__Instructions for the task__. Extract the lines beginning at the one that holds "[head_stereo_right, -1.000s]" and ending at the final line of the material below, keeping them exact and leaving out all pictures.

⟨

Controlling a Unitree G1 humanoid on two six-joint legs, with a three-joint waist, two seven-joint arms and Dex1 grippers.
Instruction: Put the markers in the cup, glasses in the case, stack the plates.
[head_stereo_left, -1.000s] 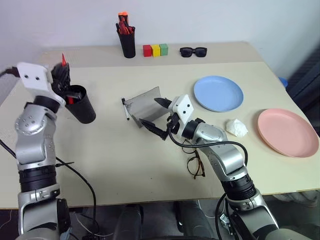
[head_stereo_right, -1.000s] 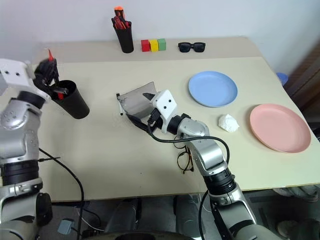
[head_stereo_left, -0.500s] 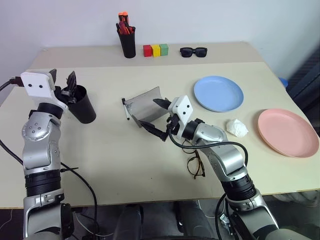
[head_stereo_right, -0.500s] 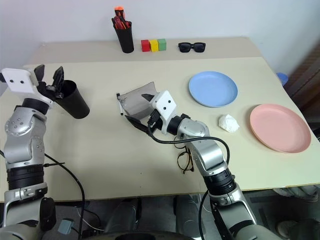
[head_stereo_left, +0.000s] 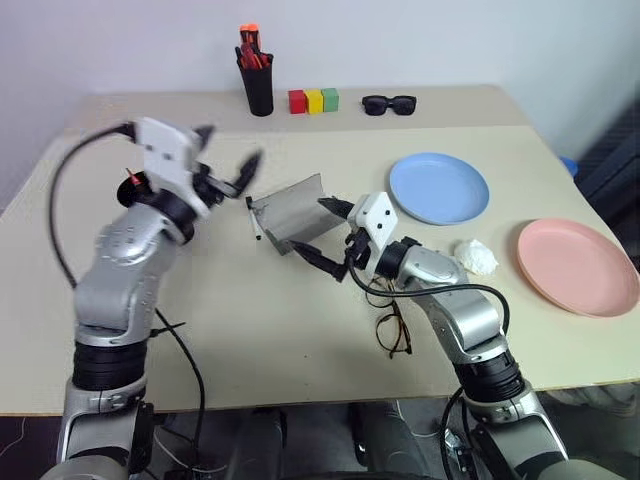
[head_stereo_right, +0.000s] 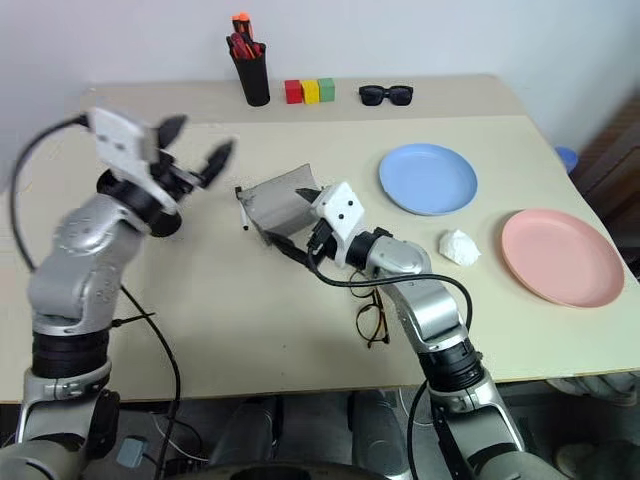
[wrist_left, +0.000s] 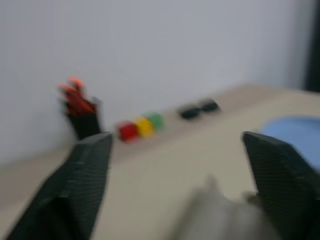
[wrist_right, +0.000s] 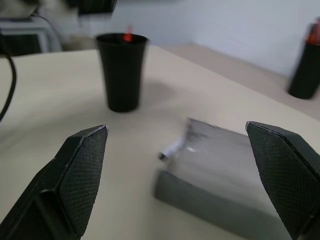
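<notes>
Head views: our left gripper (head_stereo_left: 222, 172) hangs over the table (head_stereo_left: 220, 330) with jaws spread and empty, between the cup (head_stereo_right: 166, 222) behind it and the open case (head_stereo_left: 290, 212) ahead. One marker's red tip (head_stereo_left: 131, 182) stands out of the cup; the black marker (head_stereo_left: 252, 218) lies against the case's near end, just beside that gripper. We judge the black marker to be the step in hand: come down with the fingers across its length, clear of the case wall.

Left wrist view: both fingers (wrist_left: 75, 190) stand wide apart, nothing between them.

Right wrist view: our right gripper (head_stereo_left: 334, 238), also wide and empty, faces the case (wrist_right: 220, 170), the cup (wrist_right: 121, 70) well beyond. The glasses (head_stereo_left: 393, 333) lie beside that forearm; the blue plate (head_stereo_left: 438, 187) and pink plate (head_stereo_left: 576, 266) lie apart, unstacked.
</notes>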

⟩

__Expected answer__.
[head_stereo_right, -1.000s] 
[head_stereo_left, -0.500s] 
[head_stereo_right, -0.500s] 
[head_stereo_left, +0.000s] 
[head_stereo_right, +0.000s] 
[wrist_left, +0.000s] 
[wrist_right, +0.000s] 
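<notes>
Head views: our left gripper (head_stereo_left: 222, 172) hangs over the table (head_stereo_left: 220, 330) with jaws spread and empty, between the cup (head_stereo_right: 166, 222) behind it and the open case (head_stereo_left: 290, 212) ahead. One marker's red tip (head_stereo_left: 131, 182) stands out of the cup; the black marker (head_stereo_left: 252, 218) lies against the case's near end, just beside that gripper. We judge the black marker to be the step in hand: come down with the fingers across its length, clear of the case wall.

Left wrist view: both fingers (wrist_left: 75, 190) stand wide apart, nothing between them.

Right wrist view: our right gripper (head_stereo_left: 334, 238), also wide and empty, faces the case (wrist_right: 220, 170), the cup (wrist_right: 121, 70) well beyond. The glasses (head_stereo_left: 393, 333) lie beside that forearm; the blue plate (head_stereo_left: 438, 187) and pink plate (head_stereo_left: 576, 266) lie apart, unstacked.
</notes>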

There is nothing more to the output.